*TASK REQUIREMENTS*. Word for word, print out all of the data, omitting every image.

*DATA EXTRACT*.
*** Begin section ***

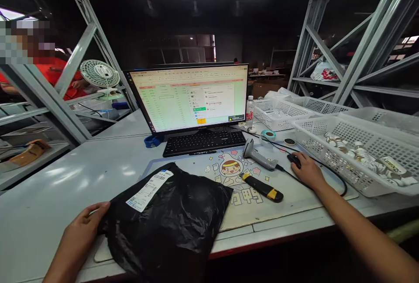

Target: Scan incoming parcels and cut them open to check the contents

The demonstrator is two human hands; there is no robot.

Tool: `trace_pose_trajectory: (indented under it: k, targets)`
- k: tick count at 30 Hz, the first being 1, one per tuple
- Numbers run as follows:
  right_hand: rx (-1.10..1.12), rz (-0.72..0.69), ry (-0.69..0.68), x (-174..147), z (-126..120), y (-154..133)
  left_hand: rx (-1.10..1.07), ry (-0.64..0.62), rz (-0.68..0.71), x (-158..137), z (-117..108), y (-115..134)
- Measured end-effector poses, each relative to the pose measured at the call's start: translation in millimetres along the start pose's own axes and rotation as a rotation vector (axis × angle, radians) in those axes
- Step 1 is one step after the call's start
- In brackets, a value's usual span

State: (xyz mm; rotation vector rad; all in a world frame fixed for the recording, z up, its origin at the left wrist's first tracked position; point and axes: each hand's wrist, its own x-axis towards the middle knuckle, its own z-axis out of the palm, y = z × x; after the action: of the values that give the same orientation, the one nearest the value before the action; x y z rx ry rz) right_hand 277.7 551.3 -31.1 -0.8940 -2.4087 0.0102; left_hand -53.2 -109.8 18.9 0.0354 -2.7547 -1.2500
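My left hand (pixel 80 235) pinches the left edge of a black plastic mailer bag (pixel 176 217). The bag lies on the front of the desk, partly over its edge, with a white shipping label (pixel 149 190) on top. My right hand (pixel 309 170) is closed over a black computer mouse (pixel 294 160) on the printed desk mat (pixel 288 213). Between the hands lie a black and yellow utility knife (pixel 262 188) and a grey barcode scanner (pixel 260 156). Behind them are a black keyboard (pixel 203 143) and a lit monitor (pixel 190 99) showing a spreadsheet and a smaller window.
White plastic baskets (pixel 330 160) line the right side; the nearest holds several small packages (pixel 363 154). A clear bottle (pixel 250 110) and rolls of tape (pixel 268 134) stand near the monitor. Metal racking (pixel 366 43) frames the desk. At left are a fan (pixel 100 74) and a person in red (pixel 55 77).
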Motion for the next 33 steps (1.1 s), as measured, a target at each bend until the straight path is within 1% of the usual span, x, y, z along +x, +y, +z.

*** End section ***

*RESPONSE BOX*.
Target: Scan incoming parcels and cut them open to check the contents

The demonstrator is two human hands; there is no robot.

Tool: `trace_pose_trajectory: (indented under it: k, targets)`
- k: tick count at 30 Hz, the first being 1, one per tuple
- Numbers run as follows:
  right_hand: rx (-1.10..1.12), rz (-0.72..0.69), ry (-0.69..0.68), x (-174..147), z (-126..120), y (-154..133)
  left_hand: rx (-1.10..1.07), ry (-0.64..0.62), rz (-0.68..0.71), x (-158..137), z (-117..108), y (-115..134)
- Measured end-effector poses, each relative to the pose measured at the call's start: translation in millimetres along the start pose's own axes and rotation as a rotation vector (axis × angle, radians) in those axes
- Step 1 is one step after the call's start
- In brackets, a value's usual span

State: (xyz mm; rotation vector rad; all in a world frame fixed for the recording, z up, its origin at the left wrist's first tracked position; point and axes: each hand's wrist, its own x-axis towards the middle knuckle, its own z-axis out of the palm, y = z × x; after the action: of the values that give the same orientation, the one nearest the value before the action; x y z rx ry rz) right_hand 277.7 551.3 -31.1 -0.8940 -2.4087 0.0102; left_hand -53.2 -109.8 18.9 0.0354 -2.7547 -1.2500
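My left hand (pixel 80 235) pinches the left edge of a black plastic mailer bag (pixel 176 217). The bag lies on the front of the desk, partly over its edge, with a white shipping label (pixel 149 190) on top. My right hand (pixel 309 170) is closed over a black computer mouse (pixel 294 160) on the printed desk mat (pixel 288 213). Between the hands lie a black and yellow utility knife (pixel 262 188) and a grey barcode scanner (pixel 260 156). Behind them are a black keyboard (pixel 203 143) and a lit monitor (pixel 190 99) showing a spreadsheet and a smaller window.
White plastic baskets (pixel 330 160) line the right side; the nearest holds several small packages (pixel 363 154). A clear bottle (pixel 250 110) and rolls of tape (pixel 268 134) stand near the monitor. Metal racking (pixel 366 43) frames the desk. At left are a fan (pixel 100 74) and a person in red (pixel 55 77).
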Motion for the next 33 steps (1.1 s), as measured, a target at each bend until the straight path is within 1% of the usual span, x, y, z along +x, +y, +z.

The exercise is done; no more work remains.